Google ADK (Agent Development Kit) is an open source AI Agent development framework launched by Google, designed for developers who want to integrate AI Agents into real applications. Unlike frameworks like LangChain and LlamaIndex, ADK adopts a "code-first" design philosophy, making Agent behavior as predictable and testable as traditional software.
Core Features
- Code First: Define Agent behavior using pure Python, no complex YAML configuration needed
- Type Safe: Full use of Python type hints, providing IDE autocomplete and error checking
- Testable: Agent logic can be unit tested like ordinary functions
- Production Ready: Built-in logging, monitoring, error handling and other production essentials
- Multi-Model Support: Supports Gemini, GPT-4, Claude and other mainstream LLMs
Use Cases
- Customer service chatbots
- Automated workflow assistants
- Data analysis and report generation
- Code review and programming assistance
- Enterprise internal knowledge Q&A systems
Installation and Configuration
System Requirements
- Python 3.10 or higher
- pip package manager
- Google Cloud account (when using Gemini model)
Installation Steps
# Create virtual environment (recommended)
python3 -m venv adk-env
source adk-env/bin/activate # Linux/macOS
# adk-env\Scripts\activate # Windows
# Install Google ADK
pip install google-adk
# Install extra dependencies (as needed)
pip install google-adk[cli] # Includes CLI tools
pip install google-adk[testing] # Includes testing tools
# Verify installation
python -c "from google.adk import Agent; print('ADK installed!')"
Configuration
# config.py
from google.adk import Config
config = Config(
api_key="your-gemini-api-key", # Or use environment variable
model="gemini-pro",
temperature=0.7,
max_tokens=2048,
log_level="INFO"
)
Core Concepts
1. Agent
The basic building block of ADK:
from google.adk import Agent
# Define an agent
@Agent.define
def customer_support_agent(query: str) -> str:
"""Handle customer support inquiries."""
return f"Processing: {query}"
# Use the agent
response = customer_support_agent("How do I reset my password?")
print(response)
2. Tools
Extend agent capabilities with custom tools:
from google.adk import Tool
@Tool.define
def search_knowledge_base(query: str) -> str:
"""Search the company knowledge base."""
# Your implementation
return "Search results..."
@Tool.define
def create_support_ticket(issue: str, priority: str) -> dict:
"""Create a support ticket."""
return {
"id": "12345",
"issue": issue,
"priority": priority,
"status": "open"
}
# Agent with tools
@Agent.define(tools=[search_knowledge_base, create_support_ticket])

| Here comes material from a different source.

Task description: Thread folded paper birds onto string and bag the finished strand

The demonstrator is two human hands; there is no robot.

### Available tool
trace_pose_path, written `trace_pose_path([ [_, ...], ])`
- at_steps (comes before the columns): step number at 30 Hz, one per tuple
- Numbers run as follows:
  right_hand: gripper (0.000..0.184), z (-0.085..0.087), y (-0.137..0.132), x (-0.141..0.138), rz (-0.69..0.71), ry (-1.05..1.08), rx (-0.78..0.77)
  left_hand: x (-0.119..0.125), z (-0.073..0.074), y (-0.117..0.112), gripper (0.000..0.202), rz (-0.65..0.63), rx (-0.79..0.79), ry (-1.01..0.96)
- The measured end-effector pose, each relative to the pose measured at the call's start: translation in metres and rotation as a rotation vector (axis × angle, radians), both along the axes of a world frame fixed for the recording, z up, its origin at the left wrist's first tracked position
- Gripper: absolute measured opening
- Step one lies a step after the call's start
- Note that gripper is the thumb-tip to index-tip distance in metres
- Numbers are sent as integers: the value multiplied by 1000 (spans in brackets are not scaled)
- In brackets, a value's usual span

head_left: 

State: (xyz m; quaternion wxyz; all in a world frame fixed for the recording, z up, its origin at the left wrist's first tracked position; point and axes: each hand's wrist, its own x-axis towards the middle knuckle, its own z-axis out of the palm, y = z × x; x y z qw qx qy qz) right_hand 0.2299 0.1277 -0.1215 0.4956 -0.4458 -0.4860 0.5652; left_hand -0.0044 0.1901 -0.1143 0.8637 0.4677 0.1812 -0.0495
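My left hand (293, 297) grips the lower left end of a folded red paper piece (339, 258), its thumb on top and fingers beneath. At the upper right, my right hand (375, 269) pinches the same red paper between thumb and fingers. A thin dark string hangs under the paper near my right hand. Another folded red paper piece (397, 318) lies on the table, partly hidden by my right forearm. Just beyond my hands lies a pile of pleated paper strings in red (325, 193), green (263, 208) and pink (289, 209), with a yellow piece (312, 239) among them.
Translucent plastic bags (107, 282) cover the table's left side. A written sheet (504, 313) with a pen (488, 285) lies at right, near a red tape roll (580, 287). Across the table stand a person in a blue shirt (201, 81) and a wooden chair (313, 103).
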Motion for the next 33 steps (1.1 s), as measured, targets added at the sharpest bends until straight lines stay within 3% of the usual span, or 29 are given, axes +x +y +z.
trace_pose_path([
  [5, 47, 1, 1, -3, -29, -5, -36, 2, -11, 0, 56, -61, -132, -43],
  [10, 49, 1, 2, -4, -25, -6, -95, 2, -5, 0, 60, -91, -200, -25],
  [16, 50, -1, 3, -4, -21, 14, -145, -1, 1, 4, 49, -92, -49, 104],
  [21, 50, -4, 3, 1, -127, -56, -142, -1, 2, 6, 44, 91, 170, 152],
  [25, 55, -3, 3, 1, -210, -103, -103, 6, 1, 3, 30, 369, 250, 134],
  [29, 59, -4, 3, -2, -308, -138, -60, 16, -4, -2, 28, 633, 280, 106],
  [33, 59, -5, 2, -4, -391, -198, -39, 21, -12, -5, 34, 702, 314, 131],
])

def support_agent(query: str) -> str:
"""Customer support with tools."""
return f"Helping with: {query}"
3. Workflows
Chain multiple agents together:
from google.adk import Workflow
# Define workflow
workflow = Workflow(
name="Customer Support Workflow",
steps=[
("classify", classify_agent),
("search", search_agent),
("respond", respond_agent)
]
)
# Run workflow
result = workflow.run(user_query="My order hasn't arrived")
4. Memory
Add persistence to agents:
from google.adk import Memory
# In-memory storage
memory = Memory(type="in_memory")
# Database storage
memory = Memory(
type="database",
connection_string="postgresql://user:pass@localhost/adk"
)
# Redis storage
memory = Memory(
type="redis",
host="localhost",
port=6379
)
# Agent with memory
@Agent.define(memory=memory)
def personalized_agent(user_id: str, query: str) -> str:
"""Agent with user context."""
return f"Hello again! Processing: {query}"
Building Your First Agent
Step 1: Define the Agent
# agent.py
from google.adk import Agent, Tool
@Tool.define
def get_weather(city: str) -> str:
"""Get current weather for a city."""
# Mock implementation
return f"Sunny, 25°C in {city}"
@Tool.define
def get_news(topic: str) -> list:
"""Get latest news on a topic."""
return [f"News about {topic}..."]
@Agent.define(
name="assistant",
model="gemini-pro",
tools=[get_weather, get_news],
description="A helpful AI assistant"
)
def assistant(query: str, user_id: str = None) -> str:
"""General purpose AI assistant."""
return f"Helping with: {query}"
Step 2: Test the Agent
# test_agent.py
from google.adk.testing import AgentTester
from agent import assistant
# Create tester
tester = AgentTester(assistant)
# Run tests
def test_weather_query():
response = tester.run("What's the weather in London?")
assert "weather" in response.lower()
print("✅ Weather test passed")
def test_news_query():
response = tester.run("Latest tech news")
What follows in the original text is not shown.